Tensor processing units (TPUs), Google Cloud’s eighth generation of specially designed AI chips, will be divided in half, the company revealed on Wednesday. The TPU 8t chip will be used for model training, while the TPU 8i chip will be used for inference.
The continuous application of models, or what occurs after users input cues, is known as inference.
As one might anticipate, the company boasts some amazing performance specifications for these new TPUs in comparison to the earlier generations: up to three times faster AI model training, 80% greater performance per dollar, and the capacity to integrate more than a million TPUs into a single cluster. In comparison to earlier iterations, this should result in a lot more computation for a lot less energy and expense to customers. Since its unique low-power chips were initially called Tensor, it refers to these chips as TPUs rather than GPUs.
However, at least not yet, Google’s processors are not a direct challenge to Nvidia’s future. Google is utilizing these chips to augment the Nvidia-based systems it offers in its infrastructure, just like the other massive cloud providers like Microsoft and Amazon. It won’t completely replace Nvidia. In fact, Google claims that later this year, Vera Rubin, Nvidia’s newest chip, will be available on the cloud.
As businesses shift their AI requirements to the cloud and transfer their programs to these processors, hyperscalers like Amazon, Microsoft, and Google that are developing their own AI chips may eventually become less dependent on Nvidia.
Even so, it’s not profitable to wager against Nvidia right now.
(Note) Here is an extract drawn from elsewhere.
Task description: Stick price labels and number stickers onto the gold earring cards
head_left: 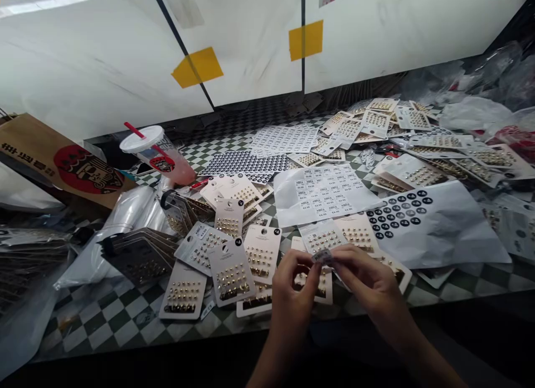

When Google introduced its first TPU in 2016, renowned chip market analyst Patrick Moorhead joked on X that it might be terrible news for Nvidia (and Intel). That prognosis didn’t exactly hold up over time, as Nvidia is already a firm with a market capitalization of around $5 trillion.
Even though many workloads rely on Google’s chips, if all goes as planned, Google’s expansion as an AI cloud provider would increase rather than decrease business for the chip manufacturer.
Indeed, Google claims to have partnered with Nvidia to develop computer networking that will enable Nvidia-based systems to operate much more effectively in its cloud. Specifically, the two corporate behemoths are attempting to strengthen the software-based networking technology known as Falcon, which Google developed and made publicly available in 2023 through the Open Compute Project, the father of all open source data center hardware organizations.